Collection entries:
========
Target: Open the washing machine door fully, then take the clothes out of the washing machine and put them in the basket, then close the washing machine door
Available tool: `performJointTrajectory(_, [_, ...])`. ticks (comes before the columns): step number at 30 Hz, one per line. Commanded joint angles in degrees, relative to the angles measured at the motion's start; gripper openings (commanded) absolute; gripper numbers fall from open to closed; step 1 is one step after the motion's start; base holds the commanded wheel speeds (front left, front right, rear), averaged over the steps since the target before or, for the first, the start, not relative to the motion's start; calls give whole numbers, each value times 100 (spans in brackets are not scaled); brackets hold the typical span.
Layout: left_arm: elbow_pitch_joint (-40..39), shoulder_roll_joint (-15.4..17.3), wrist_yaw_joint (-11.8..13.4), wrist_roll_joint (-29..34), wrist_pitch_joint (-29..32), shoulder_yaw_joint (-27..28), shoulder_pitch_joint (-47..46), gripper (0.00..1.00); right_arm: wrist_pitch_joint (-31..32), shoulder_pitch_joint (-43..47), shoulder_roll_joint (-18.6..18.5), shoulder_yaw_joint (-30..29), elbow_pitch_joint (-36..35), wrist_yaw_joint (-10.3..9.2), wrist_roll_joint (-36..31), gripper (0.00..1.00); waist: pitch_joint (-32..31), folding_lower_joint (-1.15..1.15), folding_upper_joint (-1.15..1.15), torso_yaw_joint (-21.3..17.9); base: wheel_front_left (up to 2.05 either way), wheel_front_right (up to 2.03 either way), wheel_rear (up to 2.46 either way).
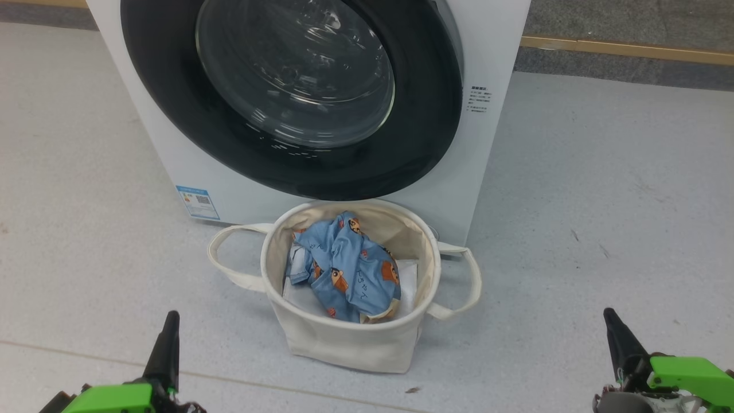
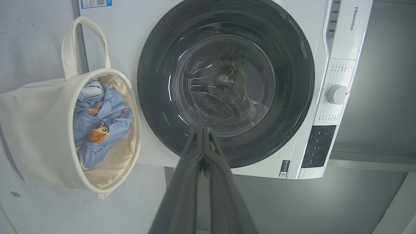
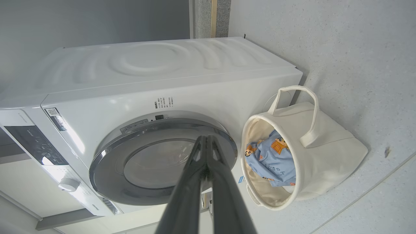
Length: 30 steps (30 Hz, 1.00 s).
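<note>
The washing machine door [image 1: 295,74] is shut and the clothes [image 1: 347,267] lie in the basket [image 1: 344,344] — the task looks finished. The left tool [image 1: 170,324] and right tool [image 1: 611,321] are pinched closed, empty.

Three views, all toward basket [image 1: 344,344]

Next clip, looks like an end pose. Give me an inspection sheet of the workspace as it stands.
Surface: pale grey speckled floor.
Job's things: washing machine door shut flush on the white washing machine; clothes lie in the basket, on top of a white sheet; the basket stands upright just in front of the machine.
Clutter: small dark scrap on the floor near the basket.
Grippers: left gripper and right gripper shut, empty, low on either side of the basket.
Cables: nothing seen.
Surroundings: wooden skirting strip along the grey wall.
</note>
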Motion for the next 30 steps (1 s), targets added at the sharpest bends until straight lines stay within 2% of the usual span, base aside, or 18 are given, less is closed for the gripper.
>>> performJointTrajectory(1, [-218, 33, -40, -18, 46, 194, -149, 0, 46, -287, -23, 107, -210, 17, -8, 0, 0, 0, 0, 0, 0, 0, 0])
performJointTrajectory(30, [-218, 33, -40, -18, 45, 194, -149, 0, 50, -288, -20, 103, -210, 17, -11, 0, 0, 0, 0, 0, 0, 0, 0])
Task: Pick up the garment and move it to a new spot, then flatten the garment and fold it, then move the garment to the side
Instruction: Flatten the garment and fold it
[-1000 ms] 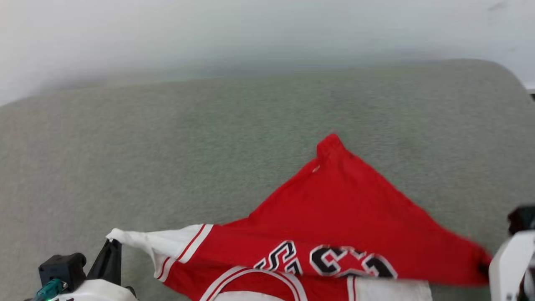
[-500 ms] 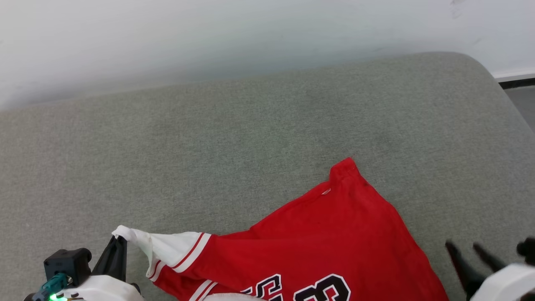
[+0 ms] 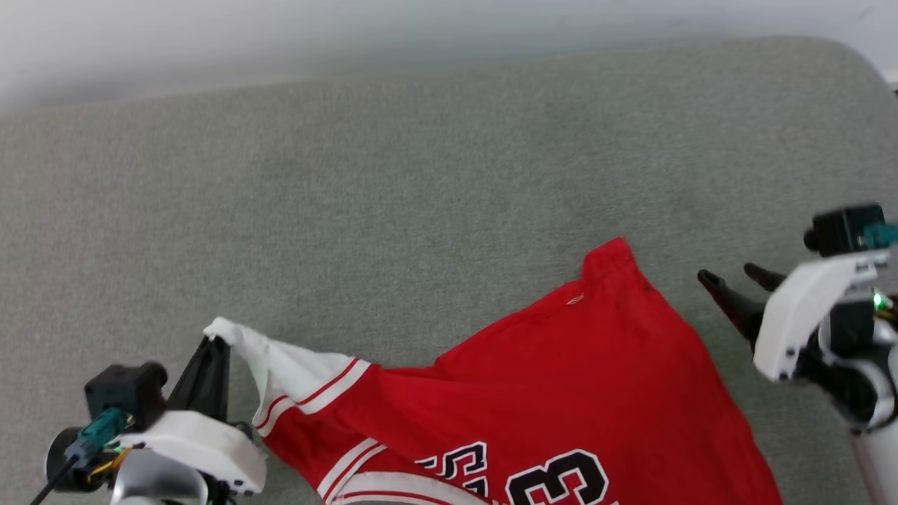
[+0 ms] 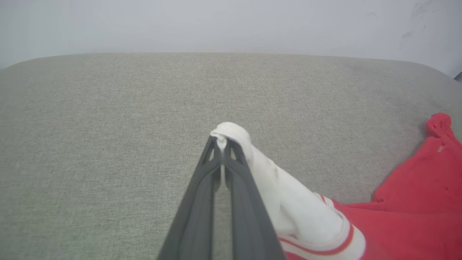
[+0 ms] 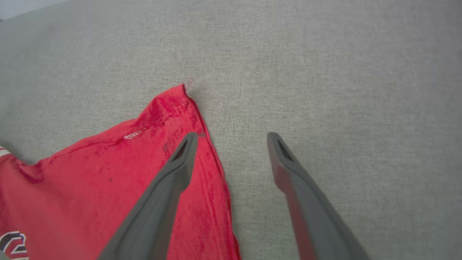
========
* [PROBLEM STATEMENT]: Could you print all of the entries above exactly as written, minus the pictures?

* [TASK RESPONSE]:
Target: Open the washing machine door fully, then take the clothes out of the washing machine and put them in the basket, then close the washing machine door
Available tool: `performJointTrajectory(_, [_, ...])`. ticks (comes before the columns): step number at 30 Hz, one per line. Commanded joint angles in degrees, relative to the angles measured at the motion's start; gripper openings (commanded) absolute; gripper numbers fall from open to closed; step 1 is one step after the motion's start; base holds the commanded wheel speeds (front left, front right, rear), averaged over the steps since the target before or, for the first, the start, not relative to the motion's start; calls give whole numbers, each value times 100 (spans in brackets are not scaled); brackets hold the typical span.
Layout: left_arm: elbow_pitch_joint (-40..39), shoulder_roll_joint (-15.4..17.3), wrist_yaw_joint (-11.8..13.4), wrist_roll_joint (-29..34), wrist_pitch_joint (-29..32), shoulder_yaw_joint (-27..28), shoulder_pitch_joint (-47..46), gripper (0.00..1.00); right_arm: wrist_pitch_joint (-31..32), shoulder_pitch_joint (-43..47), shoulder_roll_joint (-18.6..18.5), shoulder_yaw_joint (-30..29), elbow_pitch_joint (-36..35), wrist_yaw_joint (-10.3..9.2), wrist_roll_joint (-36..31), gripper (0.00..1.00); waist: pitch_joint (-32..31), folding_lower_joint (-1.15..1.15), folding_upper_joint (-1.15..1.15), torso_yaw_joint (-21.3..17.9); base: wheel_front_left (up to 2.05 either way), wheel_front_right (up to 2.03 either way), wheel_rear (up to 2.46 either way).
Length: 30 steps (30 Hz, 1.00 s).
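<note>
The washing machine door [image 1: 295,74] is shut and the clothes [image 1: 347,267] lie in the basket [image 1: 344,344] — the task looks finished. The left tool [image 1: 170,324] and right tool [image 1: 611,321] are pinched closed, empty.

Three views, all toward basket [image 1: 344,344]

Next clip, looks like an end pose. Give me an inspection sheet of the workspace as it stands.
Surface: pale grey speckled floor.
Job's things: washing machine door shut flush on the white washing machine; clothes lie in the basket, on top of a white sheet; the basket stands upright just in front of the machine.
Clutter: small dark scrap on the floor near the basket.
Grippers: left gripper and right gripper shut, empty, low on either side of the basket.
Cables: nothing seen.
Surroundings: wooden skirting strip along the grey wall.
</note>
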Motion for the next 30 steps (1 s), targets added at the sharpest bends until straight lines stay within 2% of the usual span, base aside, or 18 are given, less is closed for the gripper.
>>> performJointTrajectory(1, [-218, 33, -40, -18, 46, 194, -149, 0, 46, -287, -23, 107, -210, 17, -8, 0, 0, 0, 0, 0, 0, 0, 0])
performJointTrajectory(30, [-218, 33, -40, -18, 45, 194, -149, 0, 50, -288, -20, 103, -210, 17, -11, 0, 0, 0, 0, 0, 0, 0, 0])
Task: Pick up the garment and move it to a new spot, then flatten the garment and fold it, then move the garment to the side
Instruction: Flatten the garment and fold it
[-1000 ms] 
[-500 ms] 
[+0 ms] 
[+0 ms] 
[+0 ms] 

The exercise calls for nothing more.